Os dois amigos se veem subitamente jogados no mundo adulto quando estão com 14 para 15 anos: uma grande rebelião de escravos estoura em Roma, e não poupa as propriedades rurais das redondezas. A fazenda é atacada por uma multidão de escravos em fúria e, na mesma noite em que os dois jovens têm seu batismo de sangue, sua primeira batalha, o pai de Caio tomba lutando. O jovem César é obrigado a tomar a frente dos negócios da família e assumir a responsabilidade por sua mãe, que, se já era desequilibrada, enlouquece de uma vez após perder o marido. Caio vai então a Roma procurar por seu tio Mário - general e cônsul, personagem histórico real e extremamente importante: entre outras coisas, Mário reformulou a organização interna das legiões e aboliu a exigência que existia até então, de se possuir terras para se alistar nelas. Com isso, cada legionário passou a poder viver de seu soldo, o que, na prática, fez da carreira militar uma profissão propriamente dita. Isso viria a fazer uma diferença enorme na história futura de Roma, não só no aspecto militar, mas também no social.

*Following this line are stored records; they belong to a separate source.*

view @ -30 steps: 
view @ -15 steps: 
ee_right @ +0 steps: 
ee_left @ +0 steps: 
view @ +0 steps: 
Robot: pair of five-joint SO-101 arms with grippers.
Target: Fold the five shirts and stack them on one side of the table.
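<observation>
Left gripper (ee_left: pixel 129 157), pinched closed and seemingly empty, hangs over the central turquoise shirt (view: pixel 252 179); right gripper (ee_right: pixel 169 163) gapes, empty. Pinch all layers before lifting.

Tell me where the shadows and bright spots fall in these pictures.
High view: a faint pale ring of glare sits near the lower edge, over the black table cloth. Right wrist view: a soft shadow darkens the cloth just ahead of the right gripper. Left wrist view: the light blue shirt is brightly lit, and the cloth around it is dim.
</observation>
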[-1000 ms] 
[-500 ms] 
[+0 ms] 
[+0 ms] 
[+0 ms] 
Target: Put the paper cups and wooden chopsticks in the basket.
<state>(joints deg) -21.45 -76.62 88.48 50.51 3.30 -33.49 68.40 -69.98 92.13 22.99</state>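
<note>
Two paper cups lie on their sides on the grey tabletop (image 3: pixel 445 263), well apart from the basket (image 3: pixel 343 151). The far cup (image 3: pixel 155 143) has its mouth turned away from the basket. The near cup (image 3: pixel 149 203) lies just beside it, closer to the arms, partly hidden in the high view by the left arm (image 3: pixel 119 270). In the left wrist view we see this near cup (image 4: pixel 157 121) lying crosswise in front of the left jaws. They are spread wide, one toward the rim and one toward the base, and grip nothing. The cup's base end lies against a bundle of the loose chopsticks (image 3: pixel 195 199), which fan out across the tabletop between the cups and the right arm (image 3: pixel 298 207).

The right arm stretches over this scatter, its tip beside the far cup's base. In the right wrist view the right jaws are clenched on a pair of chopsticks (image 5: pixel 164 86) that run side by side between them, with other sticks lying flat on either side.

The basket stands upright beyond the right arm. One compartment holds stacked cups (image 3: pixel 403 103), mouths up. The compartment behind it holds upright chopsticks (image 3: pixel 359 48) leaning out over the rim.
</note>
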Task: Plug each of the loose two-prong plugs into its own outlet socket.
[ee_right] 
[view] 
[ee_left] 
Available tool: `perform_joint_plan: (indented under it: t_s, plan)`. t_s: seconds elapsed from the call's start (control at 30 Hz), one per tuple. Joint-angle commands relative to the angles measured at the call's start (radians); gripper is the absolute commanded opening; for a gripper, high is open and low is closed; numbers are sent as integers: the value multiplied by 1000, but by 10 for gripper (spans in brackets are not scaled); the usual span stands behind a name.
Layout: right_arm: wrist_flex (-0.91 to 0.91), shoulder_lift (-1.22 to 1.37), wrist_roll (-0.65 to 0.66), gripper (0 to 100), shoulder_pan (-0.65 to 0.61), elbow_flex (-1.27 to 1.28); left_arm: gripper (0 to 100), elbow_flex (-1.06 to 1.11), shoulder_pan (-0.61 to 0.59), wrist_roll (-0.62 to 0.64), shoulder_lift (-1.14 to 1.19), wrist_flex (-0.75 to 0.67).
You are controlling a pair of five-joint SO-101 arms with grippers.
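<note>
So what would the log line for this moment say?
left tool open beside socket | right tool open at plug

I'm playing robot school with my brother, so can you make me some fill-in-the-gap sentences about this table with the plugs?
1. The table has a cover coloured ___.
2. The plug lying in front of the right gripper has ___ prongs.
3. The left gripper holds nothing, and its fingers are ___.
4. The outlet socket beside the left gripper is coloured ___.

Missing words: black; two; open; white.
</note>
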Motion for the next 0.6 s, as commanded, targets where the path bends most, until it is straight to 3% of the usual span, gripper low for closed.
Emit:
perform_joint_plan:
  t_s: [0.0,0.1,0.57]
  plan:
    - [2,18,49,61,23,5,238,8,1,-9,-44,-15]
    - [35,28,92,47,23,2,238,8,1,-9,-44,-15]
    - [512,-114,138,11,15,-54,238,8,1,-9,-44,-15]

Com Mário, Caio começa a aprender sobre a intrincada e por vezes traiçoeira estrutura política da capital, conhecimento que lhe será essencial para que possa ocupar o lugar do pai no Senado e honrar a tradição da família. Porém, ele chega num momento crítico, exatamente quando seu poderoso tio e o rival deste, o outro cônsul, Cornélio Sila, estão no meio de uma dificílima queda-de-braço pelo poder supremo em Roma. Enquanto Marco, que, embora sem berço, impressionou Mário por sua coragem e capacidade, recebe deste uma carta de recomendação e parte para começar sua carreira militar na Macedônia, Caio permanece junto do tio, aprendendo a ser um membro da nobilitas, conhecendo as forças e as fraquezas de Roma e dos romanos, a lei e os costumes, as artes da guerra e da política, e, principalmente, aprendendo sobre a natureza humana - tudo o que mais tarde faria dele um dos homens mais famosos e admirados que já viveram.

Costumo dizer que o problema em ler séries de livros é que, se você tenta ler todos de uma enfiada só, acaba cansando, e, por outro lado, se lê um, deixa passar algum tempo, lê outras coisas, para só então pegar o próximo volume, acaba esquecendo detalhes importantes e fica meio perdido. Desta vez vou correr o risco e experimentar ler a coisa toda de uma vez - e, pela primeira vez, tentarei comentar todos os volumes de uma série, pois acho que esta merece o esforço - e a diversão. Espero que as resenhas fiquem à altura dos livros em si! Desejem-me sorte.